Entries shown: Begin

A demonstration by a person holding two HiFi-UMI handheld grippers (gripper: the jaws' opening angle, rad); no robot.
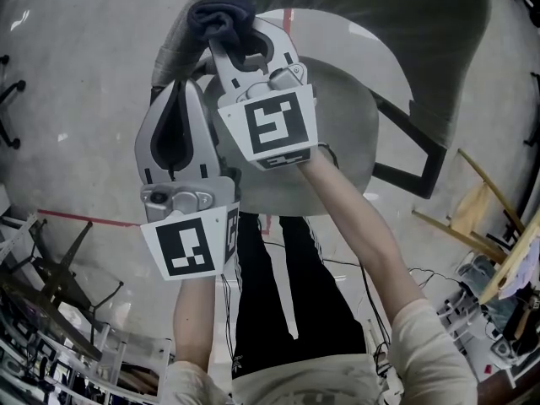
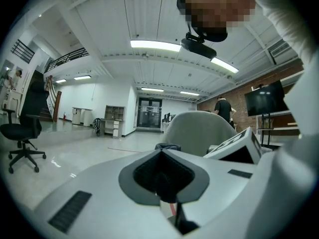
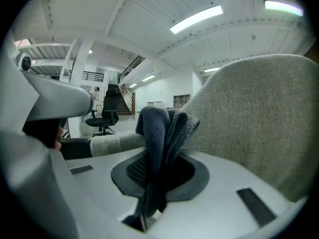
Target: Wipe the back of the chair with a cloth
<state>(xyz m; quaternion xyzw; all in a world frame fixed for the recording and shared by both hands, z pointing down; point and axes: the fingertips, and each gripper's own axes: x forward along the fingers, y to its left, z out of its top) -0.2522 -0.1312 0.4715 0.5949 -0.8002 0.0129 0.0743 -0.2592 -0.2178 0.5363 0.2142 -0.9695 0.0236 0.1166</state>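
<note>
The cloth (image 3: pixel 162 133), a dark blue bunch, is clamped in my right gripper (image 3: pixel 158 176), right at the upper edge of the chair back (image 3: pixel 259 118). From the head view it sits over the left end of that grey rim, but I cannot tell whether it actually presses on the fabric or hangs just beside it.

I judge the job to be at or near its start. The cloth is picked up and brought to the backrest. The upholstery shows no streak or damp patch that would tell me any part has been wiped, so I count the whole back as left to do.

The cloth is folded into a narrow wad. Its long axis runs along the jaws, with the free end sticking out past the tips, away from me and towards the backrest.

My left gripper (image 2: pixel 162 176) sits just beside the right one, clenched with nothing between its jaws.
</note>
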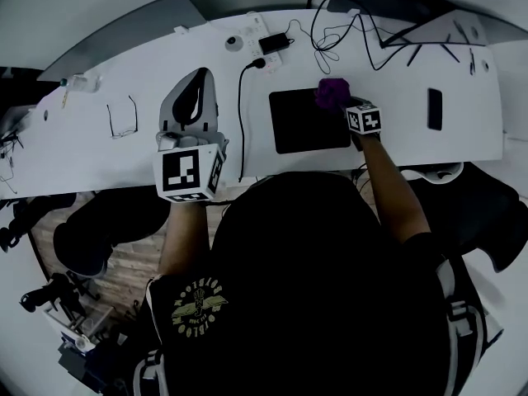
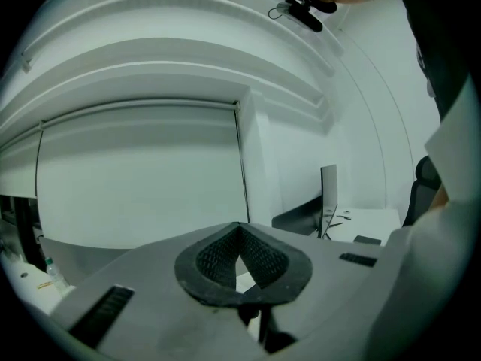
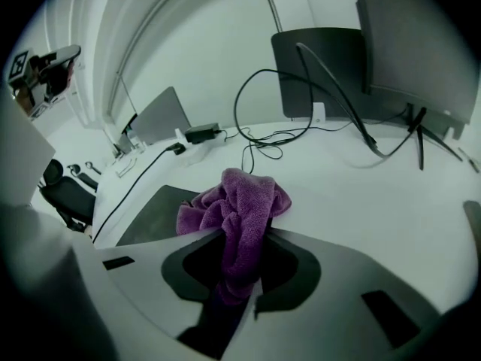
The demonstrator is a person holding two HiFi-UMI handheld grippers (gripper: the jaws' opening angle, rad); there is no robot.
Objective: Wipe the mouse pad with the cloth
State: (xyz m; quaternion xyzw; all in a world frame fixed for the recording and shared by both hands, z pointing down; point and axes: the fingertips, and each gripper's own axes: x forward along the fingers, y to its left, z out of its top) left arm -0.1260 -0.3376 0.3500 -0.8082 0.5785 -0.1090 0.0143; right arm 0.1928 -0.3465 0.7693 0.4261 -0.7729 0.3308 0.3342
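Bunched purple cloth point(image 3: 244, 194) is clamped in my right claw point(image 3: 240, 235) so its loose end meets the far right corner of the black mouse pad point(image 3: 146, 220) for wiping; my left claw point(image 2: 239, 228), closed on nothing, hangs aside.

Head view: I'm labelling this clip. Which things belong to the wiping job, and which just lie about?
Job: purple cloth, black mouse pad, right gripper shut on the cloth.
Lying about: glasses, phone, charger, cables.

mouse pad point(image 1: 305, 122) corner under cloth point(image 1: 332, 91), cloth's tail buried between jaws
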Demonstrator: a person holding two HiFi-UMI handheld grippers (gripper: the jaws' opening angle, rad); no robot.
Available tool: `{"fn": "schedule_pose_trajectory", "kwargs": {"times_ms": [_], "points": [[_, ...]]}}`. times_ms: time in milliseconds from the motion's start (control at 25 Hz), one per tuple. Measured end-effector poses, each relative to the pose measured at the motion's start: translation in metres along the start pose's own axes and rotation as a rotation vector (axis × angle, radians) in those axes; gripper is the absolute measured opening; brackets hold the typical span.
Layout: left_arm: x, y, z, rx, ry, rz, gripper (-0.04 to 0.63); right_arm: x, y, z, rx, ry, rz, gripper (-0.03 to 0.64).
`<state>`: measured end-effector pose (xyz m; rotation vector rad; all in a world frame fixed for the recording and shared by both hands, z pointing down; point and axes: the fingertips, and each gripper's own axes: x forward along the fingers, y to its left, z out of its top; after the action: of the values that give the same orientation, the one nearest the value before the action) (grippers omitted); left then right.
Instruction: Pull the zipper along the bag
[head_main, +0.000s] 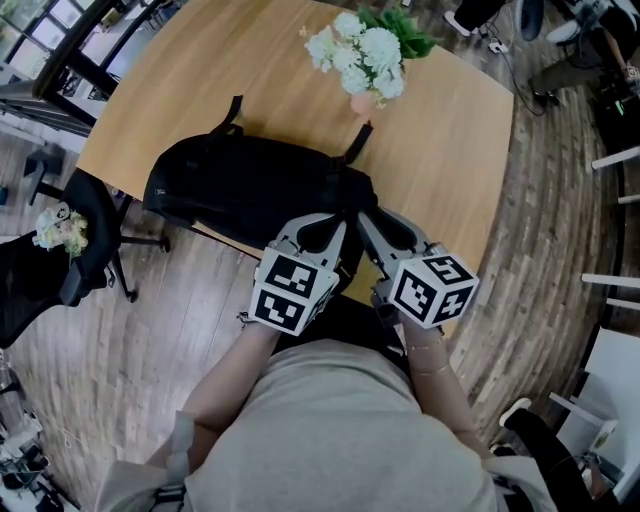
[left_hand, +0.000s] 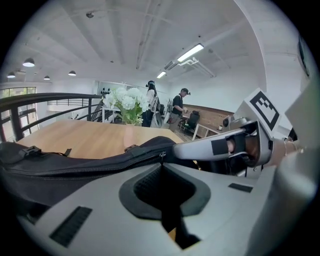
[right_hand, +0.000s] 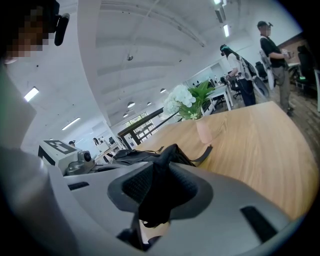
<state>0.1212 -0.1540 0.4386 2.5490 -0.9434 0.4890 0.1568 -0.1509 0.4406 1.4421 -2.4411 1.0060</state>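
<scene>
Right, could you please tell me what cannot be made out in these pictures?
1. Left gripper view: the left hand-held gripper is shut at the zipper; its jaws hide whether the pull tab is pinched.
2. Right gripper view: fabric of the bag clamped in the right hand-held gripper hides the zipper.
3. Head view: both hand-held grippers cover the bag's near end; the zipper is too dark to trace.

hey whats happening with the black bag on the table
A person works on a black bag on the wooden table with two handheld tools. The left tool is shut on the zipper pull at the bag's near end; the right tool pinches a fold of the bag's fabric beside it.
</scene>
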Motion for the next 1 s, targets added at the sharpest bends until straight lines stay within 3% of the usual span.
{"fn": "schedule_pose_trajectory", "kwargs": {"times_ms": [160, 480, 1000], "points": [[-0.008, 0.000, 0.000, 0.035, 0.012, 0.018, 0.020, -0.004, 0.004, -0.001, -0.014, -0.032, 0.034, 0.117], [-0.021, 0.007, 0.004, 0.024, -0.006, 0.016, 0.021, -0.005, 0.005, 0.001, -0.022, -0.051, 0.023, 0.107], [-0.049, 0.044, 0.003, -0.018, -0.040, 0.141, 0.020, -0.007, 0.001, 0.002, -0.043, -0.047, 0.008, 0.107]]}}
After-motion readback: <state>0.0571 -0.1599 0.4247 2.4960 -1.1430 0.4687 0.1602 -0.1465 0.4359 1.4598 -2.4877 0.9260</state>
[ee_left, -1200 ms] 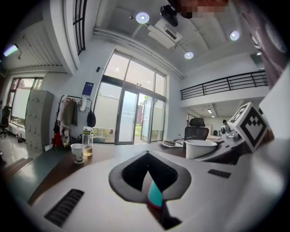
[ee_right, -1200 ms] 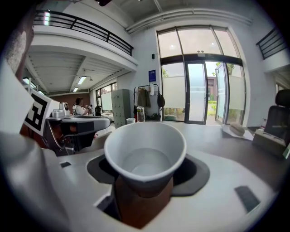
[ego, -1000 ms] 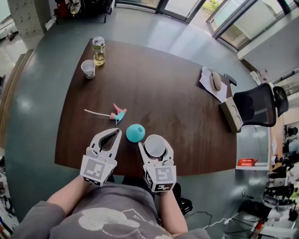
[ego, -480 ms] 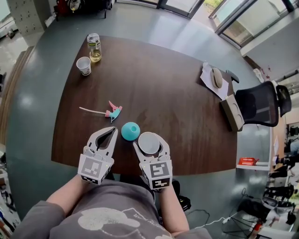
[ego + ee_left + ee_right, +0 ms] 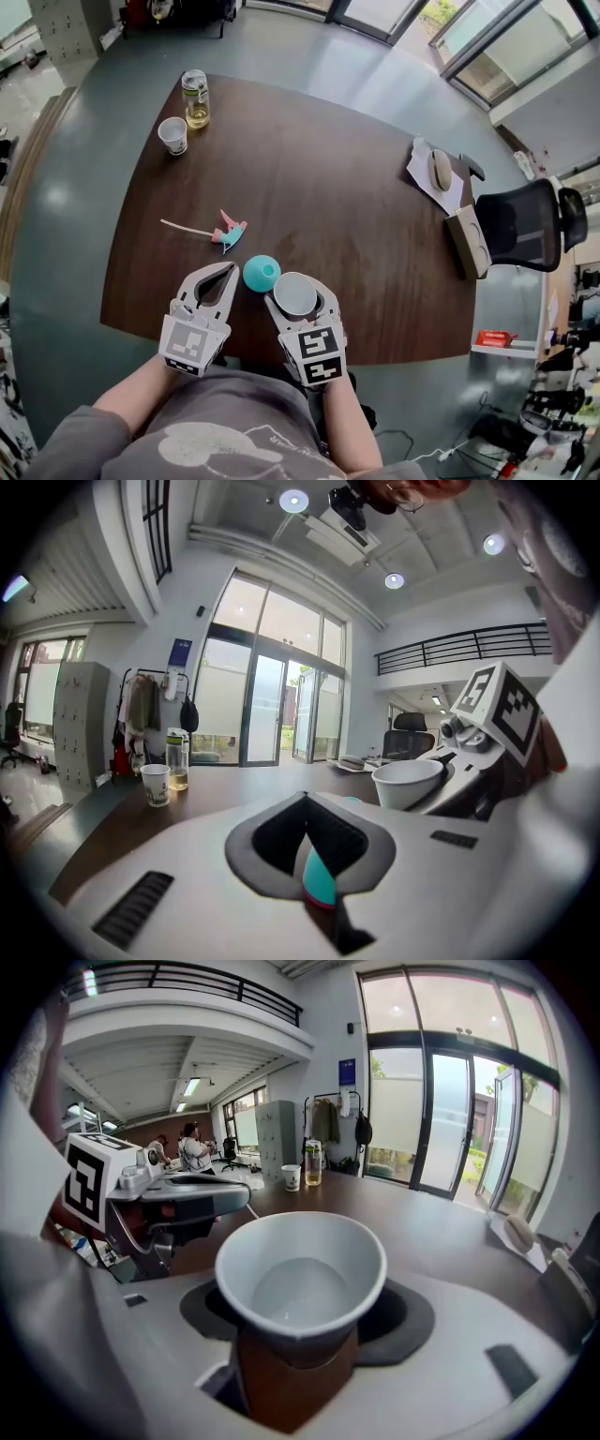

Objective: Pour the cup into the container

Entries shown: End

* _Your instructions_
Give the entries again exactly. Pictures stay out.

* _Final answer_
A demonstration by a person holding two HiFi-UMI handheld grippers (gripper: the jaws' opening angle, rad); no robot.
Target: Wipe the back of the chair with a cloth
<state>(xyz m; quaternion xyzw; all in a world frame fixed for the recording and shared by both hands, z pointing down; point and axes: the fingertips, and each gripper's own axes: x forward along the fingers, y to its left, z out of its top) -0.2522 -0.1312 0.4715 0.5949 -0.8002 0.0129 0.0743 -0.2592 -0.2178 0.5363 0.2142 -0.9695 0.0236 0.1166</state>
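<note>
The cloth (image 3: pixel 162 133), a dark blue bunch, is clamped in my right gripper (image 3: pixel 158 176), right at the upper edge of the chair back (image 3: pixel 259 118). From the head view it sits over the left end of that grey rim, but I cannot tell whether it actually presses on the fabric or hangs just beside it.

I judge the job to be at or near its start. The cloth is picked up and brought to the backrest. The upholstery shows no streak or damp patch that would tell me any part has been wiped, so I count the whole back as left to do.

The cloth is folded into a narrow wad. Its long axis runs along the jaws, with the free end sticking out past the tips, away from me and towards the backrest.

My left gripper (image 2: pixel 162 176) sits just beside the right one, clenched with nothing between its jaws.
</note>
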The demonstrator is a person holding two HiFi-UMI handheld grippers (gripper: the jaws' opening angle, rad); there is no robot.
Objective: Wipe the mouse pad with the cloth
State: (xyz m; quaternion xyzw; all in a world frame fixed for the recording and shared by both hands, z pointing down; point and axes: the fingertips, and each gripper's own axes: x forward along the fingers, y to its left, z out of its top) left arm -0.1260 -0.3376 0.3500 -0.8082 0.5785 -0.1090 0.0143; right arm 0.1928 -0.3465 0.7693 0.4261 -0.7729 0.3308 0.3342
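Bunched purple cloth point(image 3: 244, 194) is clamped in my right claw point(image 3: 240, 235) so its loose end meets the far right corner of the black mouse pad point(image 3: 146, 220) for wiping; my left claw point(image 2: 239, 228), closed on nothing, hangs aside.

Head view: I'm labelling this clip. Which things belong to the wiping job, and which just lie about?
Job: purple cloth, black mouse pad, right gripper shut on the cloth.
Lying about: glasses, phone, charger, cables.

mouse pad point(image 1: 305, 122) corner under cloth point(image 1: 332, 91), cloth's tail buried between jaws
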Demonstrator: a person holding two HiFi-UMI handheld grippers (gripper: the jaws' opening angle, rad); no robot.
Available tool: `{"fn": "schedule_pose_trajectory", "kwargs": {"times_ms": [_], "points": [[_, ...]]}}`. times_ms: time in milliseconds from the motion's start (control at 25 Hz), one per tuple. Measured end-effector poses, each relative to the pose measured at the motion's start: translation in metres along the start pose's own axes and rotation as a rotation vector (axis × angle, radians) in those axes; gripper is the absolute measured opening; brackets hold the typical span.
Layout: left_arm: x, y, z, rx, ry, rz, gripper (-0.04 to 0.63); right_arm: x, y, z, rx, ry, rz, gripper (-0.03 to 0.64).
`<state>`: measured end-effector pose (xyz m; rotation vector rad; all in a world frame fixed for the recording and shared by both hands, z pointing down; point and axes: the fingertips, and each gripper's own axes: x forward along the fingers, y to its left, z out of its top; after the action: of the values that give the same orientation, the one nearest the value before the action) (grippers omitted); left then right.
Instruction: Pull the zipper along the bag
[head_main, +0.000s] 
[left_hand, +0.000s] 
[right_hand, +0.000s] 
<state>0.1212 -0.1540 0.4386 2.5490 -0.9434 0.4890 0.1568 -0.1509 0.4406 1.4421 -2.4411 1.0060</state>
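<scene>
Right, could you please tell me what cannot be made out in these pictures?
1. Left gripper view: the left hand-held gripper is shut at the zipper; its jaws hide whether the pull tab is pinched.
2. Right gripper view: fabric of the bag clamped in the right hand-held gripper hides the zipper.
3. Head view: both hand-held grippers cover the bag's near end; the zipper is too dark to trace.

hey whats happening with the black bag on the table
A person works on a black bag on the wooden table with two handheld tools. The left tool is shut on the zipper pull at the bag's near end; the right tool pinches a fold of the bag's fabric beside it.
</scene>
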Motion for the next 1 s, targets added at the sharpest bends until straight lines stay within 3% of the usual span.
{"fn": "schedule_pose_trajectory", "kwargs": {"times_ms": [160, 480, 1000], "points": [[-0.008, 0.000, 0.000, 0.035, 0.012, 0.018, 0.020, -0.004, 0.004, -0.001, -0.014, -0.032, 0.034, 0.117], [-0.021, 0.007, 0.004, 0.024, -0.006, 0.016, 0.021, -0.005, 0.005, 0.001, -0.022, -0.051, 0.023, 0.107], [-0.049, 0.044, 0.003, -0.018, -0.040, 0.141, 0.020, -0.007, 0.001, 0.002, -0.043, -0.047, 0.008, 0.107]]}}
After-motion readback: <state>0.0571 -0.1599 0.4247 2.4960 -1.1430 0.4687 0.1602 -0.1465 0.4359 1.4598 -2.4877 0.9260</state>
[ee_left, -1200 ms] 
[ee_right, -1200 ms] 
[ego, -1000 ms] 
[ego, -480 ms] 
[ego + ee_left + ee_right, +0 ms] 

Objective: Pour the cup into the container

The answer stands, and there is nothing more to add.